In [33]:
# Config
import os, glob, json, math
import numpy as np
import pandas as pd

# ---- Paths ----
BASE_DIR      = "../data/refs"
PTFE_DIR      = os.path.join(BASE_DIR, "ptfe_1000")  # 1000 CSV for pure PTFE
HBN_DIR       = os.path.join(BASE_DIR, "hbn_thin_1000")   # 1000 CSV for pure hBN
OUT_DIR       = "../generated/bulk_50k"               # OUTPUT FOLDER (NPZ shards)
os.makedirs(OUT_DIR, exist_ok=True)

# Film physics 
t_ptfe_um = 200.0    # PTFE film thickness (µm) 
t_hbn_um  = 540.0   # hBN "reference" thickness (µm)  (updated for the thin pellet)
rho_ptfe  = 2.20     # g/cm^3
rho_hbn   = 0.3     # g/cm^3  (updated for the thin pellet)

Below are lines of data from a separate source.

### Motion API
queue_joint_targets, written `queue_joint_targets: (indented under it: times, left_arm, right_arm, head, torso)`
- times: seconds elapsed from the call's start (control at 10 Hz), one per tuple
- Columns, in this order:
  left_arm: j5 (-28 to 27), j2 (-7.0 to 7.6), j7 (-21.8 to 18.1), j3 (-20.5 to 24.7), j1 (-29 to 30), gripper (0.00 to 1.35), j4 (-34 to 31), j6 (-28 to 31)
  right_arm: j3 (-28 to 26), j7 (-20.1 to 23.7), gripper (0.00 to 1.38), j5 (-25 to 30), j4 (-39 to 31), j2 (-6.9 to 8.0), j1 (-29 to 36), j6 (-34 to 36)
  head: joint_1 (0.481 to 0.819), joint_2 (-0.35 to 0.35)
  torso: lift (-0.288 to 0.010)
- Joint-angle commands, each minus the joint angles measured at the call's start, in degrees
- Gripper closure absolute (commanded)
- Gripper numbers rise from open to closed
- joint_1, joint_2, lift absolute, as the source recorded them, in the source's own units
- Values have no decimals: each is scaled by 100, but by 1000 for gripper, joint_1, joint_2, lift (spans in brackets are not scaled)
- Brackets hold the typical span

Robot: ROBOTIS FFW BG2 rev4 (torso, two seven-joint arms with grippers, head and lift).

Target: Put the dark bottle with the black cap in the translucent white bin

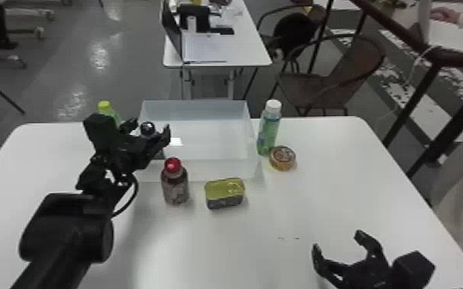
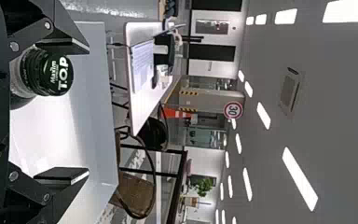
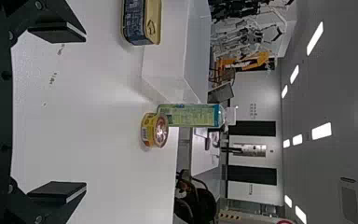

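My left gripper [image 1: 150, 126] is over the left part of the translucent white bin [image 1: 223, 169], its fingers wide apart. Between them shows the black cap of the dark bottle [image 1: 148, 129]; the arm hides most of its body. In the left wrist view the left gripper [image 2: 87, 111] is open, and the bottle's cap [image 2: 58, 74] lies close to one finger, with the bin [image 2: 98, 140] around and beyond. Whether the bottle rests on the bin floor cannot be told. My right gripper [image 1: 337, 243] is parked open at the table's near right; its fingers [image 3: 58, 33] hold nothing.
A red-capped bottle [image 1: 175, 184] and a yellow-topped tin [image 1: 224, 193] stand before the bin. A green bottle [image 1: 269, 128] and a round can [image 1: 282, 158] are at its right, a yellow-green-capped bottle [image 1: 104, 107] behind the left gripper. The white table [image 1: 280, 215] carries them.
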Motion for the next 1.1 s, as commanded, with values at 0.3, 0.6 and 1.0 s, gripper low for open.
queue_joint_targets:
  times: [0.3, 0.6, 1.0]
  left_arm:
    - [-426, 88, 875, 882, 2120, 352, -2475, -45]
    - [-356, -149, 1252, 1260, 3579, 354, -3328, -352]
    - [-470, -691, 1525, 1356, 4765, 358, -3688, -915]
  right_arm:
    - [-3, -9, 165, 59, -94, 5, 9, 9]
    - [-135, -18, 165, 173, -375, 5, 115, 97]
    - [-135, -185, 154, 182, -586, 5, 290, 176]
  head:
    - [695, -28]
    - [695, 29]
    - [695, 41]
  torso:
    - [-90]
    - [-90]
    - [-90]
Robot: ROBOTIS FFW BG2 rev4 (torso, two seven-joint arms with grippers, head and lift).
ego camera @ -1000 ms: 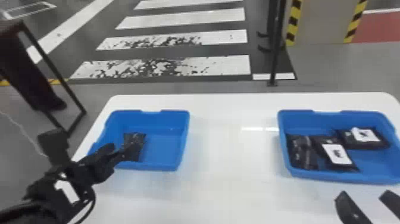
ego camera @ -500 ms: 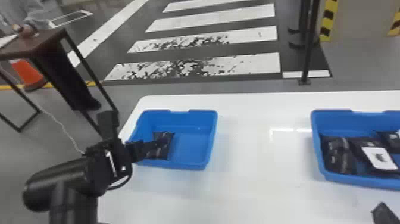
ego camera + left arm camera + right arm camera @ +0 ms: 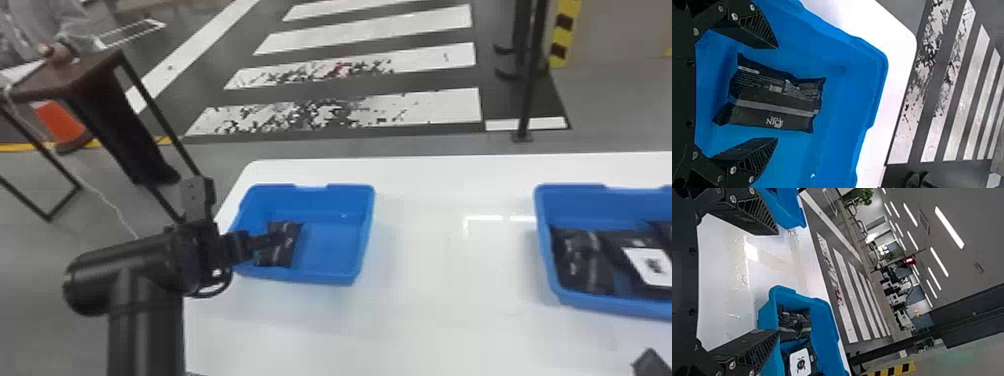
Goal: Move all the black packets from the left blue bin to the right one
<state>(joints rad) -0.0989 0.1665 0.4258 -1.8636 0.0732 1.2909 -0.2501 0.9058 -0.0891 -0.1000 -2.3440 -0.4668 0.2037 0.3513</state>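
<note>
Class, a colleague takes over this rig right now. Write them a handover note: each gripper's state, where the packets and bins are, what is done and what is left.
Left gripper: over the left bin, jaws open on either side of a black packet, not gripping it.
Right gripper: jaws open and empty, near the right bin.
Done: at least three packets, including this one, lie in the right bin.
Left: one packet in the left bin, to be grasped, carried across and released in the right bin.

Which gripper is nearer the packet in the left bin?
Left. The left gripper hangs open over the packet; the right gripper is across the table, near the right bin.
</note>
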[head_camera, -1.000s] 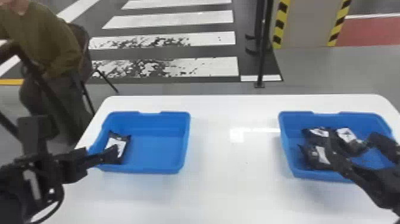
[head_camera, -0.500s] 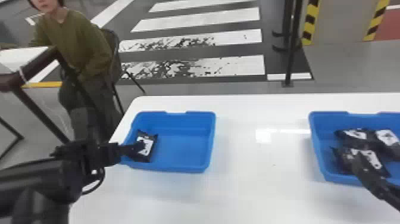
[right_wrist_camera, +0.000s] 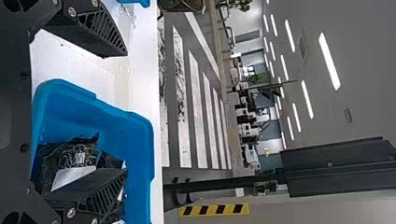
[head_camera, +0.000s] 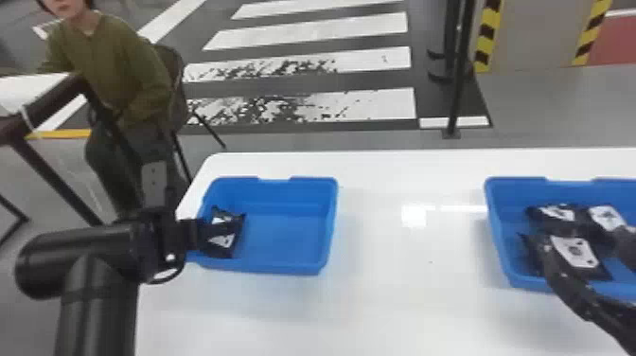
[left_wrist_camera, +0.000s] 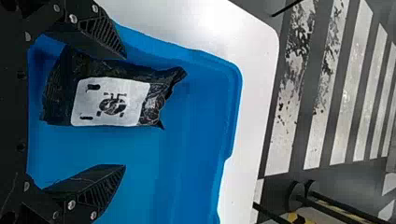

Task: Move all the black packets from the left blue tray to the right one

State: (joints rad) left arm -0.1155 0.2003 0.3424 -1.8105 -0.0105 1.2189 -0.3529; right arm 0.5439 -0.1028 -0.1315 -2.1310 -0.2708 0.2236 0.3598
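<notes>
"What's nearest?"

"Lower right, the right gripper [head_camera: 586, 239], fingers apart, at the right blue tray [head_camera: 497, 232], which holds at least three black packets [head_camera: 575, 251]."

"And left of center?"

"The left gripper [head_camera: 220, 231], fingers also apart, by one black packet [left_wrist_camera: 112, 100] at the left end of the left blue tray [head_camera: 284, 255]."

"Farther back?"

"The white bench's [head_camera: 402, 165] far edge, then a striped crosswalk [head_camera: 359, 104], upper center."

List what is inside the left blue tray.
One black packet lies there, white label up. The tray floor beneath it is covered, so anything under it cannot be seen.
</notes>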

# When mixing, we “record” on a PTFE-like film of this thickness:
t_mix_um  = t_ptfe_um

# ---- Dataset settings ----
N_SYNTH          = 50_000           # total synthetic samples to generate
HBN_MIN, HBN_MAX = 0, 50            # inclusive range for random hBN %
RANDOM_SEED      = 42               # reproducibility
np.random.seed(RANDOM_SEED)

# ---- Saving (shards) ----
SHARD_SIZE = 5_000                  # 50k -> 10 shards of 5k; adjust if needed
assert N_SYNTH % SHARD_SIZE == 0, "For simplicity, set N_SYNTH multiple of SHARD_SIZE"
META_JSON = os.path.join(OUT_DIR, "meta.json")

print("Config ready.")


Config ready.


In [34]:
# Utility functions
from typing import List, Tuple

def build_file_list(folder: str) -> List[str]:
    files = sorted(glob.glob(os.path.join(folder, "*.CSV")))
    if not files:
        files = sorted(glob.glob(os.path.join(folder, "*.csv")))
    if not files:
        raise FileNotFoundError(f"No CSV files found in: {folder}")
    return files

def load_xy_any(fn: str) -> Tuple[np.ndarray, np.ndarray]:
    """Load 2-col CSV (header/no-header tolerant) -> (x, y) as float arrays."""
    try:
        df = pd.read_csv(fn, header=0)
        x = pd.to_numeric(df.iloc[:,0], errors="coerce").to_numpy()
        y = pd.to_numeric(df.iloc[:,1], errors="coerce").to_numpy()
        if np.isnan(x).any() or np.isnan(y).any(): raise ValueError
    except Exception:
        df = pd.read_csv(fn, header=None)
        x = pd.to_numeric(df.iloc[:,0], errors="coerce").to_numpy()
        y = pd.to_numeric(df.iloc[:,1], errors="coerce").to_numpy()
        mask = ~(np.isnan(x) | np.isnan(y))
        x, y = x[mask], y[mask]
    return x, y

print("Utils ready.")


Utils ready.


In [35]:
# Load raw, find common wn grid, interp
ptfe_files = build_file_list(PTFE_DIR)
hbn_files  = build_file_list(HBN_DIR)
print(f"Found PTFE: {len(ptfe_files)} files | hBN: {len(hbn_files)} files")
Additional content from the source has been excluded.